My email exchange with Fuchs.

The Turtle Memo to "Cut Back"

One of the interesting aspects of the Turtle program was the research completed by four Turtles during the program. They figured out that the rules given to them were too "hot". Here (PDF) is the memo telling them to cut back.

1980s Parallels?

October 26, 2007

An interesting piece by Barry Ritholtz.

Market Technicians Newsletter Review

October 24, 2007

I received permission to post a recent Market Technicians Newsletter review of my new book. Here it is (PDF) by Ajay Jani.

Catching

For the Wall Street film I am producing we just finished a Moneyball-connected shoot at Cal Ripken's minor league park. An old friend of mine, who pitched professionally for 10 years, threw some of his "stuff" at me for the better part of the morning. 'Kevin' can still get it going 85+ mph on his fastball (from his playing days high of touching 97 mph), and my catching hand (I have not caught for over 15 years) is feeling it. That said, I took none in the groin, so I am happy!

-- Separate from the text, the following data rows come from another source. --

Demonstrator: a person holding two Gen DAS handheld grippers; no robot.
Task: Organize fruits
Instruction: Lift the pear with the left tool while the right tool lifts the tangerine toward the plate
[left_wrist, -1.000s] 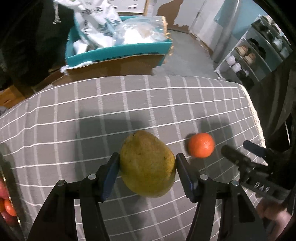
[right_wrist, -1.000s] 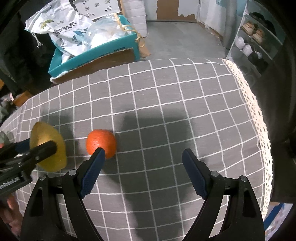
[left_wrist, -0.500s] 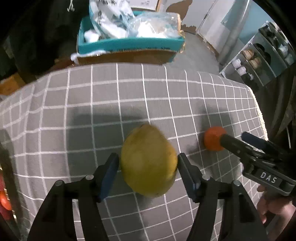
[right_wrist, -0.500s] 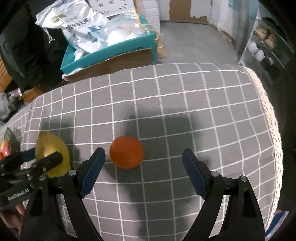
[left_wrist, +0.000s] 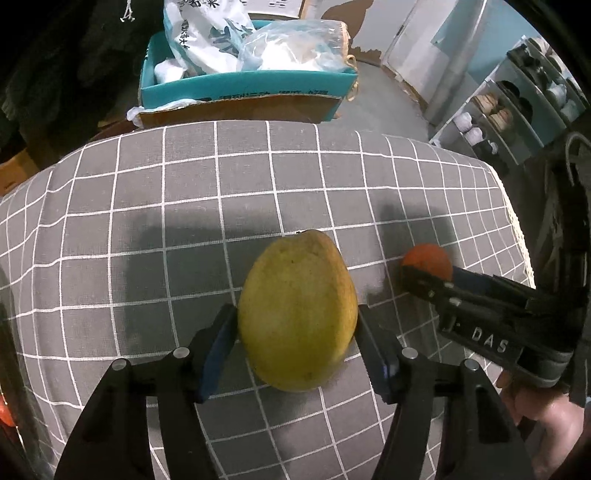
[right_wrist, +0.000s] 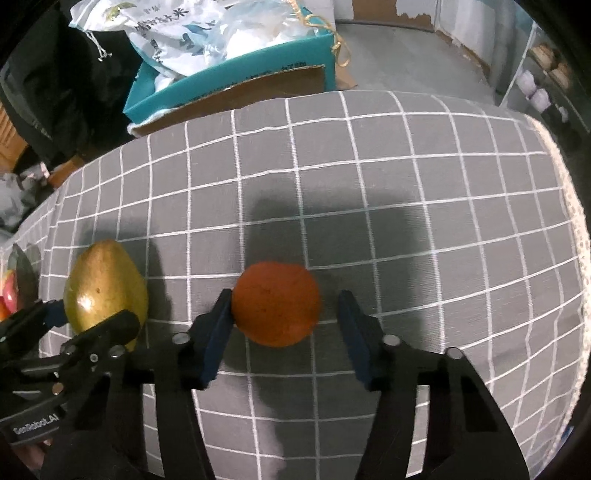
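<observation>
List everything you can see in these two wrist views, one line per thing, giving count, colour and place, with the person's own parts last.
mango: one, yellow-green, between the left gripper's fingers.
orange: one, orange, on the cloth between the right gripper's fingers.
tablecloth: one, grey with white grid, covers the table.
cardboard box: one, teal and brown, on the floor beyond the table.
bags: several, white and clear, inside the box.
shoe rack: one, pale, far right.
left hand-held gripper: one, black with blue pads, shut on the mango.
right hand-held gripper: one, black with blue pads, open around the orange.
</observation>
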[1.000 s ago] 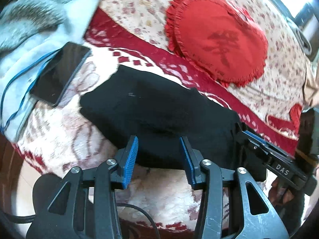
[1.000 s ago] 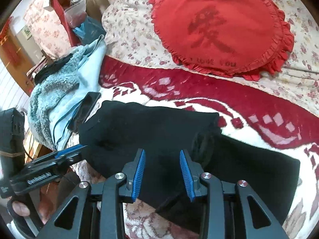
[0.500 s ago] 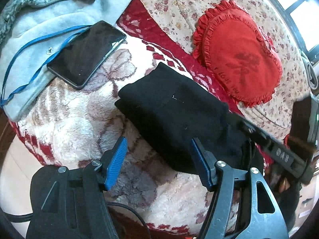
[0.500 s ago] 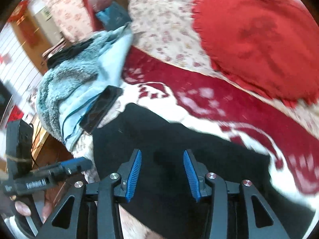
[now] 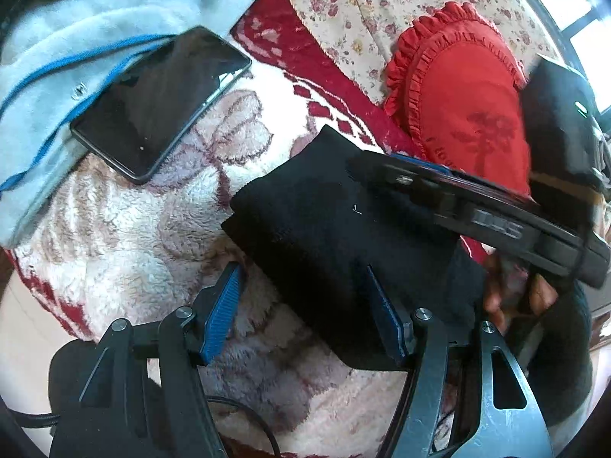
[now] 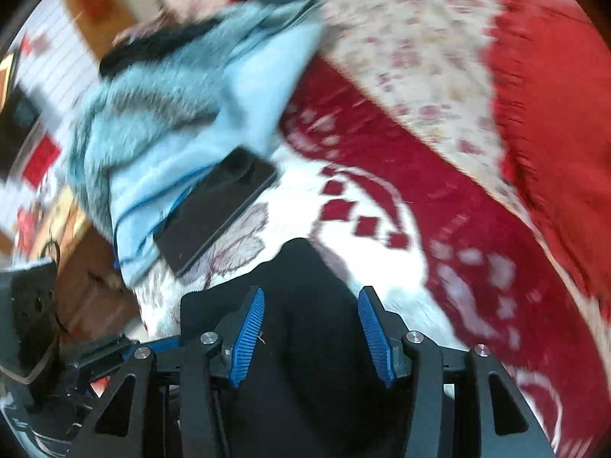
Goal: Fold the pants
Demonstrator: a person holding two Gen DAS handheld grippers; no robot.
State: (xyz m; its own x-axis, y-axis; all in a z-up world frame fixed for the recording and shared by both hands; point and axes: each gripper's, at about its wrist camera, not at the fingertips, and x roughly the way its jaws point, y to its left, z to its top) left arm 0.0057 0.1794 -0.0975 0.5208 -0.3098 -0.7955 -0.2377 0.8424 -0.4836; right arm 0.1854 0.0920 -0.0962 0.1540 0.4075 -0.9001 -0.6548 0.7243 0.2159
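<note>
The black pants (image 5: 328,229) lie folded in a thick bundle on a plush cream and red blanket (image 5: 145,229). My left gripper (image 5: 303,311) hangs open at the bundle's near corner: its right finger (image 5: 382,316) is over the cloth, its left finger (image 5: 225,305) over bare blanket. In the left wrist view my right gripper (image 5: 420,183) reaches across the top of the pants from the right. In the blurred right wrist view the right gripper (image 6: 311,336) has its jaws opening, and the pants (image 6: 305,278) lie loose between and below the pads.
A dark phone (image 5: 160,103) lies on a light-blue fleece garment (image 5: 76,38) at the left, with a blue cord beside it. A red heart cushion (image 5: 458,114) sits on the floral bedspread (image 5: 362,11) behind. A person's hand (image 5: 508,290) grips the right tool. The bed's edge drops off at lower left.
Both sets of jaws have widened. The right gripper has swept left along the pants and rolled. The left gripper has shifted and rolled, so the phone and fleece now loom larger.
</note>
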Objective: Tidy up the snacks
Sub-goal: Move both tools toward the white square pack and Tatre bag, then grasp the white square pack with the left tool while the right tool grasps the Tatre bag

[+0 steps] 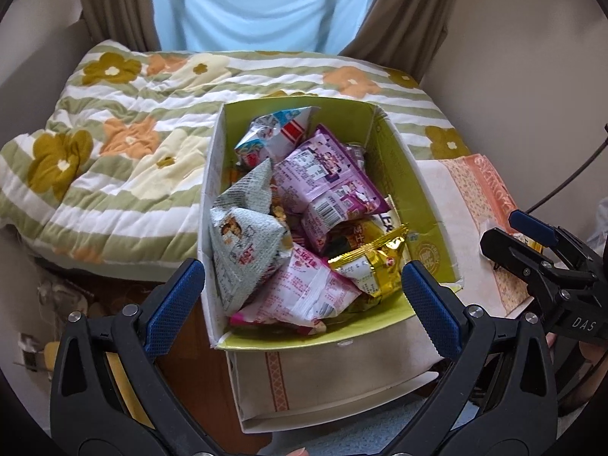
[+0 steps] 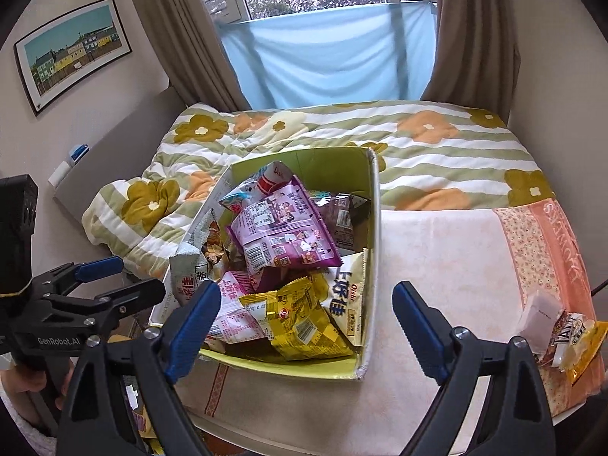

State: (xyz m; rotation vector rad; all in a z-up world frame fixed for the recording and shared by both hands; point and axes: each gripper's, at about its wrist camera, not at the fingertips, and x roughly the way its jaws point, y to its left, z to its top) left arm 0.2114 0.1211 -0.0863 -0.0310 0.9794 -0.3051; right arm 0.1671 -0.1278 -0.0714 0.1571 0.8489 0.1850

Blackstar Funds Go Video & Comments on Turtle Book

October 22, 2007

Blackstar funds has long been at the forefront in researching trend trading stocks. The other day I heard from Cole Wilcox of Blackstar Funds about my new book "The Complete TurtleTrader":

Mike, "The Complete TurtleTrader" is a vastly superior follow-up to your first book. It's well written and filled with useful insight and entertainment. This book delivers on the key concepts and philosophy that drive long term trading success. Congrats...Cheers, Cole

Also, check out Blackstar's new interview on Wallstrip.com:

Singapore Straits Times Bestsellers List for Sunday October 22, 2007

I know it's a small sample size subject to change, but still its better than not being listed! My new book was on the Singapore Straits Times Bestsellers List (Nonfiction) for Sunday October 22:

1. (1) English As It Is Broken by The Straits Times
2. (2) The Secret by Rhonda Byrne
3. (3) Marley And Me by John Grogan
4. (5) The Age Of Turbulence by Alan Greenspan
5. (-) The Complete TurtleTrader by Michael W. Covel
6. (-) I Can Make You Rich by Paul McKenna
7. (4) Mother Teresa: Come Be My Light by Mother Teresa
8. (6) In My Time by Mr Miyagi
9. (7) The Innocent Man by John Grisham
10. (-) Handbook For Stock Investors by Goh Kheng Chuan

Another Turtle Review

October 21, 2007

Now that my book is out I am hearing from original Turtles about it. Another wrote me today:

"Nice book. Thanks. Sad ending. Although it's still far from over."

I have not named some of the Turtles that have been emailing me as their emails were personal notes. Additionally, now that my book is out two Turtles who were not interviewed have expressed interest in talking to me, Of course I will take that opportunity, but their feedback might have to wait for a future expanded edition!

Chuck Jaffe Interview Re: The Complete TurtleTrader

October 19, 2007

Just finished radio interview with Chuck Jaffe of Market Watch. While he said he had read another book on the Turtles, he did offer that my book was at the head of the pack.

Complete TurtleTrader Review in Market Technicians Association Newsletter

October 18, 2007

The following review appears in the Oct 2007 Market Technicians Association Newsletter. It is by Ajay Jani. You can find full review here. A screen shot:

Radio Tour for 'The Complete TurtleTrader'

In promoting 'The Complete TurtleTrader' I have probably done 20+ radio interviews across the country in the last 24 hours. Very interesting to hear the reactions. Most people have never heard of the story.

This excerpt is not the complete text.